An answer that reproduces all the entries exactly is what is needed.

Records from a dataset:

'''

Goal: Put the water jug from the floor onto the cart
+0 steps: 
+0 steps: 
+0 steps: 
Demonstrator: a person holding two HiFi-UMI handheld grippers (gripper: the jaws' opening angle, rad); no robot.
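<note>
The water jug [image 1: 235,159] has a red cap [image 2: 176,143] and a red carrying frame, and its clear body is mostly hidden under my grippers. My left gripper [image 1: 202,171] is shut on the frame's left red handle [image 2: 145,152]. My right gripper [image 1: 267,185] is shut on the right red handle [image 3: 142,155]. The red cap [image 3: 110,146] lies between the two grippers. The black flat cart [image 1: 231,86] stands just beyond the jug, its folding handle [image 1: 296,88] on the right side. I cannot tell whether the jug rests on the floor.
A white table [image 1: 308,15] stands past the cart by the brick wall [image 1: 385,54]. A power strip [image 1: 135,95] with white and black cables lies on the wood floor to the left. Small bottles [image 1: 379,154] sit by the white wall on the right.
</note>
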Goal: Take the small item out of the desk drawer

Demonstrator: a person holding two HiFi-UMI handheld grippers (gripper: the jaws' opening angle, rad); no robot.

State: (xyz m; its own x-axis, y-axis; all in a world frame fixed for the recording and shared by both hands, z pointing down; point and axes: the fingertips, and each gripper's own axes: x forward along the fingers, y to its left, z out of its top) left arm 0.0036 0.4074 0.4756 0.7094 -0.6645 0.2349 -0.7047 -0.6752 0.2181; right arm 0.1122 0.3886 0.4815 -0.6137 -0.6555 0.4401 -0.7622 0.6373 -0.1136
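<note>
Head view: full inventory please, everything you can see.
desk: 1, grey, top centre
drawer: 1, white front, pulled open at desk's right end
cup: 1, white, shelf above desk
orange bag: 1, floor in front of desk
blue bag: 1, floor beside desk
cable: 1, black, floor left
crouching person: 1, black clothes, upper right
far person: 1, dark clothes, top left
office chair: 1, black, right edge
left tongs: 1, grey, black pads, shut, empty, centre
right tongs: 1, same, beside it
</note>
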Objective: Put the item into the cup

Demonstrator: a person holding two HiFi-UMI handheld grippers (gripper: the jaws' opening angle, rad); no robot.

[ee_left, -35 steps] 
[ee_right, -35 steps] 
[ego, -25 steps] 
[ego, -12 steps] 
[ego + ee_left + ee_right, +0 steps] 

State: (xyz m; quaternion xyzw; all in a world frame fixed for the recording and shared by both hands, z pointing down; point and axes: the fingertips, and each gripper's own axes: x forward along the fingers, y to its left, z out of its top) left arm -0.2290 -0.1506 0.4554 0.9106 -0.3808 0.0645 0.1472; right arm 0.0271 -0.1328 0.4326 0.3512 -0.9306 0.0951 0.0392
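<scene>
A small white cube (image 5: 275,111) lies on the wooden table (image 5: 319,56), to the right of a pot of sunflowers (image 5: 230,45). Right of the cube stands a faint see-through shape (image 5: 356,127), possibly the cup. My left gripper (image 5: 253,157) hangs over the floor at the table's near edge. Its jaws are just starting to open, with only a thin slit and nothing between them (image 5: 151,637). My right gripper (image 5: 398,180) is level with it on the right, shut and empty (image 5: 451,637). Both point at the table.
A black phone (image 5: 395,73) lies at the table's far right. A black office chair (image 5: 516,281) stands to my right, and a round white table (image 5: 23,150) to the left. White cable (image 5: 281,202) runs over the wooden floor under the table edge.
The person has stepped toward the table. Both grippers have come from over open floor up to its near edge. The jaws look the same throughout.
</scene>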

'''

**Task answer**:
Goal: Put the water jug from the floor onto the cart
+0 steps: 
+0 steps: 
+0 steps: 
Demonstrator: a person holding two HiFi-UMI handheld grippers (gripper: the jaws' opening angle, rad); no robot.
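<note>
The water jug [image 1: 235,159] has a red cap [image 2: 176,143] and a red carrying frame, and its clear body is mostly hidden under my grippers. My left gripper [image 1: 202,171] is shut on the frame's left red handle [image 2: 145,152]. My right gripper [image 1: 267,185] is shut on the right red handle [image 3: 142,155]. The red cap [image 3: 110,146] lies between the two grippers. The black flat cart [image 1: 231,86] stands just beyond the jug, its folding handle [image 1: 296,88] on the right side. I cannot tell whether the jug rests on the floor.
A white table [image 1: 308,15] stands past the cart by the brick wall [image 1: 385,54]. A power strip [image 1: 135,95] with white and black cables lies on the wood floor to the left. Small bottles [image 1: 379,154] sit by the white wall on the right.
</note>
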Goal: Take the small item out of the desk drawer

Demonstrator: a person holding two HiFi-UMI handheld grippers (gripper: the jaws' opening angle, rad); no robot.

State: (xyz m; its own x-axis, y-axis; all in a world frame fixed for the recording and shared by both hands, z pointing down; point and axes: the fingertips, and each gripper's own axes: x forward along the fingers, y to its left, z out of its top) left arm 0.0036 0.4074 0.4756 0.7094 -0.6645 0.2349 -0.7047 -0.6752 0.2181; right arm 0.1122 0.3886 0.4815 -0.6137 -0.6555 0.4401 -0.7622 0.6373 -0.1136
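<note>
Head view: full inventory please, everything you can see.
desk: 1, grey, top centre
drawer: 1, white front, pulled open at desk's right end
cup: 1, white, shelf above desk
orange bag: 1, floor in front of desk
blue bag: 1, floor beside desk
cable: 1, black, floor left
crouching person: 1, black clothes, upper right
far person: 1, dark clothes, top left
office chair: 1, black, right edge
left tongs: 1, grey, black pads, shut, empty, centre
right tongs: 1, same, beside it
</note>
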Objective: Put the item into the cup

Demonstrator: a person holding two HiFi-UMI handheld grippers (gripper: the jaws' opening angle, rad); no robot.

[ee_left, -35 steps] 
[ee_right, -35 steps] 
[ego, -25 steps] 
[ego, -12 steps] 
[ego + ee_left + ee_right, +0 steps] 

State: (xyz m; quaternion xyzw; all in a world frame fixed for the recording and shared by both hands, z pointing down; point and axes: the fingertips, and each gripper's own axes: x forward along the fingers, y to its left, z out of its top) left arm -0.2290 -0.1506 0.4554 0.9106 -0.3808 0.0645 0.1472; right arm 0.0271 -0.1328 0.4326 0.3512 -0.9306 0.0951 0.0392
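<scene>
A small white cube (image 5: 275,111) lies on the wooden table (image 5: 319,56), to the right of a pot of sunflowers (image 5: 230,45). Right of the cube stands a faint see-through shape (image 5: 356,127), possibly the cup. My left gripper (image 5: 253,157) hangs over the floor at the table's near edge. Its jaws are just starting to open, with only a thin slit and nothing between them (image 5: 151,637). My right gripper (image 5: 398,180) is level with it on the right, shut and empty (image 5: 451,637). Both point at the table.
A black phone (image 5: 395,73) lies at the table's far right. A black office chair (image 5: 516,281) stands to my right, and a round white table (image 5: 23,150) to the left. White cable (image 5: 281,202) runs over the wooden floor under the table edge.
The person has stepped toward the table. Both grippers have come from over open floor up to its near edge. The jaws look the same throughout.
</scene>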

Output for the exercise is now complete.